> [Work to complete]
Retyping the data exactly is the task. Include every line.
═══ Material for this task
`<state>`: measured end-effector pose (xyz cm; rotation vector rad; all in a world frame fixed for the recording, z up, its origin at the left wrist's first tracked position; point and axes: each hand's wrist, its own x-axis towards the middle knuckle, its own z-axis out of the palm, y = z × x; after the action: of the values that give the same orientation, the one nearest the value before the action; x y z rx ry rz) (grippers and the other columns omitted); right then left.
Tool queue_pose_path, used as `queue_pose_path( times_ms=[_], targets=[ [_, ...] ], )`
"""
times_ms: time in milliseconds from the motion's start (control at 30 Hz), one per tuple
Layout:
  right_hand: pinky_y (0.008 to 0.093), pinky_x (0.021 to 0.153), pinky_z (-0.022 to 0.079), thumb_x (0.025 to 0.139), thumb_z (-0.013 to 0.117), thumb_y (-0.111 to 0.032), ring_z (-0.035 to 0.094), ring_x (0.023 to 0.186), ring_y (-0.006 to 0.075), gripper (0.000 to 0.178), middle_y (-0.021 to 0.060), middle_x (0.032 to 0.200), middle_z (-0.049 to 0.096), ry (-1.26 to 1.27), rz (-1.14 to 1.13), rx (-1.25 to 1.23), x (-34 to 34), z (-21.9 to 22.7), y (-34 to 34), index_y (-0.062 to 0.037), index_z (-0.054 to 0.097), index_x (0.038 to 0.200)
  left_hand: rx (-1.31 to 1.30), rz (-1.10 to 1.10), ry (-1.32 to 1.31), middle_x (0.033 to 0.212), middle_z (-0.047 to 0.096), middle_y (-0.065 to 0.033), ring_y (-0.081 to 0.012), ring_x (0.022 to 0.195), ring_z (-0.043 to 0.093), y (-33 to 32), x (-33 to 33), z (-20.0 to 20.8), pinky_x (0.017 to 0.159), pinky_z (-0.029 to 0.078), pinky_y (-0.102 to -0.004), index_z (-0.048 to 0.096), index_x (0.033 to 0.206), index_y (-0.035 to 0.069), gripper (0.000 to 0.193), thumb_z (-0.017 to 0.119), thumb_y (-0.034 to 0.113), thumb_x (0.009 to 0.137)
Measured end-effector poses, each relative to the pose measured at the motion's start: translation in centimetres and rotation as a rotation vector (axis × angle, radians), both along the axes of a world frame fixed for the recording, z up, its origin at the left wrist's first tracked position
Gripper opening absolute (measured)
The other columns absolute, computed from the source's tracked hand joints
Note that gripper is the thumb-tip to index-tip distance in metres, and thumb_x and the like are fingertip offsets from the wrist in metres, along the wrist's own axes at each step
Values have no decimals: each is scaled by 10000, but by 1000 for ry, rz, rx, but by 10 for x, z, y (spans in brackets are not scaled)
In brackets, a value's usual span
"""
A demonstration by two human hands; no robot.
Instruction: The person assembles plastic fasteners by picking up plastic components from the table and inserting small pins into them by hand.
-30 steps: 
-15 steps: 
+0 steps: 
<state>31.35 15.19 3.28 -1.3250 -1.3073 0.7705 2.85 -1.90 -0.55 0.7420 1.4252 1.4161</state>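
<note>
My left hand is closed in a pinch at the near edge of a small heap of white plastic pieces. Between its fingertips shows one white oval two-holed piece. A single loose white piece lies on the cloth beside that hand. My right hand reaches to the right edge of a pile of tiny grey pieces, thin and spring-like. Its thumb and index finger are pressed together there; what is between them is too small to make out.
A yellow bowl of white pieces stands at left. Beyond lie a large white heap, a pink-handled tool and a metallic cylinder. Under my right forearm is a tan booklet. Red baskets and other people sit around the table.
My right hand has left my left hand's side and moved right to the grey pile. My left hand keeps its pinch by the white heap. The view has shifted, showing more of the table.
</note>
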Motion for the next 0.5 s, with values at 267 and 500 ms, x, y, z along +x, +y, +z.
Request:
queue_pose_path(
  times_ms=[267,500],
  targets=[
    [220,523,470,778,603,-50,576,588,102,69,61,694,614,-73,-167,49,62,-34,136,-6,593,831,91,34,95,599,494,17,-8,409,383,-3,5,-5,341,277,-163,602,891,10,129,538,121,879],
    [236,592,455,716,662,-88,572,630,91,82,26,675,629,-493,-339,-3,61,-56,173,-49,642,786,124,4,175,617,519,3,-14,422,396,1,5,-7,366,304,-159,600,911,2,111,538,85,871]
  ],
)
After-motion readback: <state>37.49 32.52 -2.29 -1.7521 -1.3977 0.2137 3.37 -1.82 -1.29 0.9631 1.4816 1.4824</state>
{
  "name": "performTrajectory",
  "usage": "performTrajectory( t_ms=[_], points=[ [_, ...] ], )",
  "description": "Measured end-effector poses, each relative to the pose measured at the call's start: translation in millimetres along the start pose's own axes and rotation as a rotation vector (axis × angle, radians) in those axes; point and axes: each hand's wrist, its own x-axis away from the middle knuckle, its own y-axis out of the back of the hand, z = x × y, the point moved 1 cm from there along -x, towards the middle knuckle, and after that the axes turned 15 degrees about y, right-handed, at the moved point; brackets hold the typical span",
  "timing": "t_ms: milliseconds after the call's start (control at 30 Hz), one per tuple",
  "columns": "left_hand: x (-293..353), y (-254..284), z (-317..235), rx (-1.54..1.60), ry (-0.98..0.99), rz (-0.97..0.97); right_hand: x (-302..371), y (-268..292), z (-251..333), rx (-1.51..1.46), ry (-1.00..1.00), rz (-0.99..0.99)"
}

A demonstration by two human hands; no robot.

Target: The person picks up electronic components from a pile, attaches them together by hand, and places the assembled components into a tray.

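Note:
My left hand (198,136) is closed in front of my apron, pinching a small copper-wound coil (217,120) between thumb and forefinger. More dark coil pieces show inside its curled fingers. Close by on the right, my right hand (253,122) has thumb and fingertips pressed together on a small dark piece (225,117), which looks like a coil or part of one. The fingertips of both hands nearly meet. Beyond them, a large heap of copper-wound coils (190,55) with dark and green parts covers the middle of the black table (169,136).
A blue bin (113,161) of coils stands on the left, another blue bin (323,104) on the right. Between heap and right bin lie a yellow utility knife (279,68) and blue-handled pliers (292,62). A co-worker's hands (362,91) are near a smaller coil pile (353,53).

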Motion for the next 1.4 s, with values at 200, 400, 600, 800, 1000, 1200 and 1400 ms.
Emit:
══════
> [Solution to the exercise]
`<state>`: measured end-effector pose (xyz cm; rotation vector rad; all in a world frame fixed for the recording, z up, its origin at the left wrist's first tracked position; point and axes: each hand's wrist, its own x-axis towards the middle knuckle, its own z-axis out of the palm, y = z × x; after the action: of the values that give the same orientation, the one nearest the value before the action; x y z rx ry rz) (grippers and the other columns omitted); right then left.
Tool queue_pose_path, used as `queue_pose_path( times_ms=[_], targets=[ [_, ...] ], )`
"""
times_ms: time in milliseconds from the motion's start (control at 30 Hz), one per tuple
Layout:
  right_hand: pinky_y (0.008 to 0.093), pinky_x (0.021 to 0.153), pinky_z (-0.022 to 0.079), thumb_x (0.025 to 0.139), thumb_z (-0.013 to 0.117), thumb_y (-0.111 to 0.032), ring_z (-0.035 to 0.094), ring_x (0.023 to 0.186), ring_y (-0.006 to 0.075), gripper (0.000 to 0.178), middle_y (-0.021 to 0.060), middle_x (0.032 to 0.200), middle_z (-0.049 to 0.096), ry (-1.26 to 1.27), rz (-1.14 to 1.13), rx (-1.25 to 1.23), x (-34 to 34), z (-21.9 to 22.7), y (-34 to 34), index_y (-0.062 to 0.037), index_z (-0.054 to 0.097), index_x (0.038 to 0.200)
  left_hand: rx (-1.31 to 1.30), rz (-1.10 to 1.10), ry (-1.32 to 1.31), middle_x (0.033 to 0.212), middle_z (-0.047 to 0.096), middle_y (-0.065 to 0.033), ring_y (-0.081 to 0.012), ring_x (0.022 to 0.195), ring_z (-0.043 to 0.093), y (-33 to 32), x (-33 to 33), z (-20.0 to 20.8), pinky_x (0.017 to 0.159), pinky_z (-0.029 to 0.078), pinky_y (-0.102 to -0.004), index_z (-0.048 to 0.096), index_x (0.033 to 0.206), index_y (-0.035 to 0.069), gripper (0.000 to 0.193), thumb_z (-0.017 to 0.119), thumb_y (-0.034 to 0.113), thumb_x (0.009 to 0.137)
Measured end-effector poses, each relative to the pose measured at the motion's start: translation in centimetres and rotation as a rotation vector (axis × angle, radians), both along the axes of a world frame fixed for the recording, z up, its origin at the left wrist's first tracked position
Gripper opening absolute (measured)
The other columns absolute, computed from the source's tracked hand joints
Note that gripper is the thumb-tip to index-tip distance in metres, and thumb_x and the like are fingertip offsets from the wrist in metres, along the wrist's own axes at each step
Values have no decimals: each is scaled by 10000, but by 1000 for ry, rz, rx, but by 10 for x, z, y (spans in brackets are not scaled)
In brackets, a value's usual span
"""
A demonstration by two human hands; no robot.
Instruction: The person assembles plastic fasteners by picking up plastic components from the table and inserting small pins into them by hand.
-30 steps: 
-15 steps: 
+0 steps: 
<state>31.35 15.19 3.28 -1.3250 -1.3073 0.7705 2.85 -1.90 -0.55 0.7420 1.4252 1.4161</state>
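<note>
My left hand is closed in a pinch at the near edge of a small heap of white plastic pieces. Between its fingertips shows one white oval two-holed piece. A single loose white piece lies on the cloth beside that hand. My right hand reaches to the right edge of a pile of tiny grey pieces, thin and spring-like. Its thumb and index finger are pressed together there; what is between them is too small to make out.
A yellow bowl of white pieces stands at left. Beyond lie a large white heap, a pink-handled tool and a metallic cylinder. Under my right forearm is a tan booklet. Red baskets and other people sit around the table.
My right hand has left my left hand's side and moved right to the grey pile. My left hand keeps its pinch by the white heap. The view has shifted, showing more of the table.
</note>
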Motion for the next 0.5 s, with values at 267 and 500 ms, x, y, z along +x, +y, +z.
Request:
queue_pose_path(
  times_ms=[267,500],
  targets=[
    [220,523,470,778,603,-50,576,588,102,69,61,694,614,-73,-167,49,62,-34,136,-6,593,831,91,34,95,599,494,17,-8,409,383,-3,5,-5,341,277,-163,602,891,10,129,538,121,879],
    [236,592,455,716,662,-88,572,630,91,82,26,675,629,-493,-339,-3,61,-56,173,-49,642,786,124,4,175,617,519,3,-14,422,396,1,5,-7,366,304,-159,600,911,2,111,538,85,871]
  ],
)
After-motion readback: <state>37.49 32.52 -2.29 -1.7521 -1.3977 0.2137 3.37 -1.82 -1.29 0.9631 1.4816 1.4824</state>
{
  "name": "performTrajectory",
  "usage": "performTrajectory( t_ms=[_], points=[ [_, ...] ], )",
  "description": "Measured end-effector poses, each relative to the pose measured at the call's start: translation in millimetres along the start pose's own axes and rotation as a rotation vector (axis × angle, radians) in those axes; point and axes: each hand's wrist, its own x-axis away from the middle knuckle, its own y-axis out of the back of the hand, z = x × y, the point moved 1 cm from there along -x, towards the middle knuckle, and after that the axes turned 15 degrees about y, right-handed, at the moved point; brackets hold the typical span",
  "timing": "t_ms: milliseconds after the call's start (control at 30 Hz), one per tuple",
  "columns": "left_hand: x (-293..353), y (-254..284), z (-317..235), rx (-1.54..1.60), ry (-0.98..0.99), rz (-0.97..0.97); right_hand: x (-302..371), y (-268..292), z (-251..333), rx (-1.51..1.46), ry (-1.00..1.00), rz (-0.99..0.99)"
}

A demonstration by two human hands; no robot.

Target: The person picks up electronic components from a pile, attaches them together by hand, and places the assembled components into a tray.

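Note:
My left hand (198,136) is closed in front of my apron, pinching a small copper-wound coil (217,120) between thumb and forefinger. More dark coil pieces show inside its curled fingers. Close by on the right, my right hand (253,122) has thumb and fingertips pressed together on a small dark piece (225,117), which looks like a coil or part of one. The fingertips of both hands nearly meet. Beyond them, a large heap of copper-wound coils (190,55) with dark and green parts covers the middle of the black table (169,136).
A blue bin (113,161) of coils stands on the left, another blue bin (323,104) on the right. Between heap and right bin lie a yellow utility knife (279,68) and blue-handled pliers (292,62). A co-worker's hands (362,91) are near a smaller coil pile (353,53).
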
Motion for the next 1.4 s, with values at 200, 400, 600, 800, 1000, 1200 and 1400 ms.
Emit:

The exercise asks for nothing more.